Jika pilot tak mau merespons kontak dan tau mau mendarat, maka TNI AU akan segera menerbangkan pesawat untuk melakukan intercept atau mencegat pesawat asing itu. Keempat merupakan langkah akhir bila pesawat tersebut terkejar namun pilotnya tetap tak mau merespons, ialah dengan melepas tembakan.
TNI AU pernah beberapa kali melakukan prosedur itu, namun tidak pernah sampai menembak karena biasanya pesawat asing mau menuruti permintaan untuk mendarat. Meski demikian, hal berbeda terjadi pada pesawat tempur Malaysia karena jet-jet itu menerobos wilayah udara RI ketika mereka tahu persis zona itu tak sedang dijaga oleh pesawat TNI AU.
“Jika pesawat TNI ada di Kalimantan dan Sulawesi, mereka tak mau melakukan itu. Namun jika mereka tahu tak ada pesawat di Tarakan, Kalimantan, mereka masuk. Kalau kami kejar (dengan menerbangkan pesawat) dari Jawa, mereka keburu hilang," ujar Kepala Pusat Penerangan Mabes TNI Mayor Jenderal Fuad Basya.

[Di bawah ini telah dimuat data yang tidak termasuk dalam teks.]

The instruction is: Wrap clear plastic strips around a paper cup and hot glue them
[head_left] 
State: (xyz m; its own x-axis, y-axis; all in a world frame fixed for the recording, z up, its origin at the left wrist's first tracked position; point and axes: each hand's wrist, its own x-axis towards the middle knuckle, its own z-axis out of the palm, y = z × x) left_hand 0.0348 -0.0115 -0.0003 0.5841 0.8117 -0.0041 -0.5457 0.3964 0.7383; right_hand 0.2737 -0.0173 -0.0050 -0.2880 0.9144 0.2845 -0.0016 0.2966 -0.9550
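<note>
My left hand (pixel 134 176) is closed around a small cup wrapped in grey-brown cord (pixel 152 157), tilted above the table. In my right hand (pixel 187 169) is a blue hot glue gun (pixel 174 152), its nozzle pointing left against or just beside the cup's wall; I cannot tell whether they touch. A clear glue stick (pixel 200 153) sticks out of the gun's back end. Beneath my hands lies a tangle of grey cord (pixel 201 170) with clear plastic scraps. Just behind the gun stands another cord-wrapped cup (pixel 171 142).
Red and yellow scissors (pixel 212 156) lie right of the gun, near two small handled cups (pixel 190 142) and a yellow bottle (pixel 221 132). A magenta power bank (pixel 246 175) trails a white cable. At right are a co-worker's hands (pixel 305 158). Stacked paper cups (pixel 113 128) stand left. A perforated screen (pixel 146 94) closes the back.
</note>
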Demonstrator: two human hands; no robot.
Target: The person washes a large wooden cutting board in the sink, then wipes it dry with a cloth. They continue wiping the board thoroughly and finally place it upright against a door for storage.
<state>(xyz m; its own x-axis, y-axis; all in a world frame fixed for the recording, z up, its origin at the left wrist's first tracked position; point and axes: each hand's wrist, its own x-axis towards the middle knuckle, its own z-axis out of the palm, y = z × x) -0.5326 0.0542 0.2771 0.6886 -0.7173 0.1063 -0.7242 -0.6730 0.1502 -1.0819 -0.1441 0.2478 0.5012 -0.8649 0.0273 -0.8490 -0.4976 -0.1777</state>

Terkait Operasi Sakti yang digelar TNI AU dan Angkatan Laut di Blok Ambalat, Dwi mengatakan itu lumrah dan merupakan operasi rutin di wilayah perbatasan. Operasi Sakti di Ambalat saat ini menurunkan tiga kapal perang (KRI), dua pesawat tempur Sukhoi Su-27 dan Su-30, dan tiga F-16 Fighting Falcon.